Homeschooling With No Support
In our weekly Homeschool Q & A, Marnie from Nevada writes, “I’m ready to quit homeschooling. I have no support. My husband doesn’t disapprove of homeschooling, but does nothing to help. No one helps with housework, everything feels inconsiderate, my kids don’t listen, and I’m just done. I keep quiet about everything because it doesn’t do any good anyway. Help! Homeschooling with no support is for the birds!”
Marnie, we coudn’t agree more!
Whoo boy Marnie! It may be time to pour some wine, and lock that bedroom door. That’s a whole lot to deal with. Let me say, we’ve all had days that have looked similar to this. When life is feeling craptastic, homeschooling, and everything else feels overwhelming too.
It’s Not a Homeschooling Problem
All of my homeschool clients at some point, get a little tough love from me.
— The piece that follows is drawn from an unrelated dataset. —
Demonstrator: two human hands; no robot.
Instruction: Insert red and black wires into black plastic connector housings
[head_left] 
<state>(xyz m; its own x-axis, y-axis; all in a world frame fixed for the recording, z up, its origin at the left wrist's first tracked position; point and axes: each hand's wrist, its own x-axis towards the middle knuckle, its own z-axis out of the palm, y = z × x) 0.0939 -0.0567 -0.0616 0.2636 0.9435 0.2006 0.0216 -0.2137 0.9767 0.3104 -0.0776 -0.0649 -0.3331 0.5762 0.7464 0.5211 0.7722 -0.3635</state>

Sometimes working through the hard problems, reveals insight at the heart of the matter. What’s the heart issue going on here? You are having difficulty getting your needs heard, and your family is having difficulty HEARING those needs. This isn’t really a homeschooling problem. It’s a communication problem. But, both issues still need resolution, since each affects the other.
Where to Begin
When there is so much weighing on a mom’s shoulders, where do you begin?
1| Go out. Just leave. Spouses need to recognize when their partner needs a break. You don’t need permission to clear your head, or take a break.
2| There is no guilt about practicing good self-care. Mom’s don’t need to be martyrs. We sacrifice it all, often at the expense of good self-care.
3| Kids don’t come with an instruction manual. Believe me-I asked for one and everyone just smiled at me. If you are stuck-ask for help. Hire a parenting coach if you need to. Hire a homeschool coach if you need to. Go see a marriage counselor. You can be stuck, or you can be pro-active about your needs.
Communication is Key
Your voice is important and needs to be heard like every other person in your family. From your comment, that hasn’t gone well in the past, so it’s understandable that speaking out is scary. Communication takes practice and dedication before changes are seen. Check out this post, for tips on effective family communication.
Here Are Some Things You Can do to Help the Situation.
1| Buy one of those big graph paper thingies that teacher’s use, or a dry erase board and write out your needs. Label it “Help Required,” and add a due date. Don’t call it “Help Wanted,” that suggests it’s voluntary. Put chores here. If you need quiet time from 12-1pm, list it here. If you need time to attend your meditation group or hobby class, put it on this board. Put the extra stuff too; holiday preparations, house cleaning, meal prep. With your newly found voice, it’s time to speak up!!!
2| No school work begins until morning chores are done. I’m not talking about the deep cleaning, but a quick tidy up in the morning can save everyone’s sanity. Help them to start, show them how you want it done, then let them take over. Often times, we expect kids (and spouses) to know something before we’ve taught them how to do it.
3| Don’t expect change overnight. Significant changes in communication and effort put forth, takes days, weeks and months to see significant changes. Be patient.
4| If you are struggling with communication with your spouse, get another dry erase board. Label it “I NEED.” Tell him you’ve tried to communicate this in the past, but writing helps you keep your thoughts organized. Include datenight once a month, help with homeschool, the kids, doing housework, intimacy needs. Whatever you are not getting speak up! Have him/her help brainstorm ideas so everyone feels heard.
Hand Over Control
Yep. Just hand it over. Sometimes as moms, we take on everyone else’s problems, drama, and work to be done. In the big scheme of things, does it matter if the dishes don’t get done, or if those last ten problems in math took 2 hours? Be sure you are recognizing all the things your family is doing for you, instead of focusing on all that is going wrong.
At the end of the day, effective communication is paramount to every family member’s needs being heard. Yours included!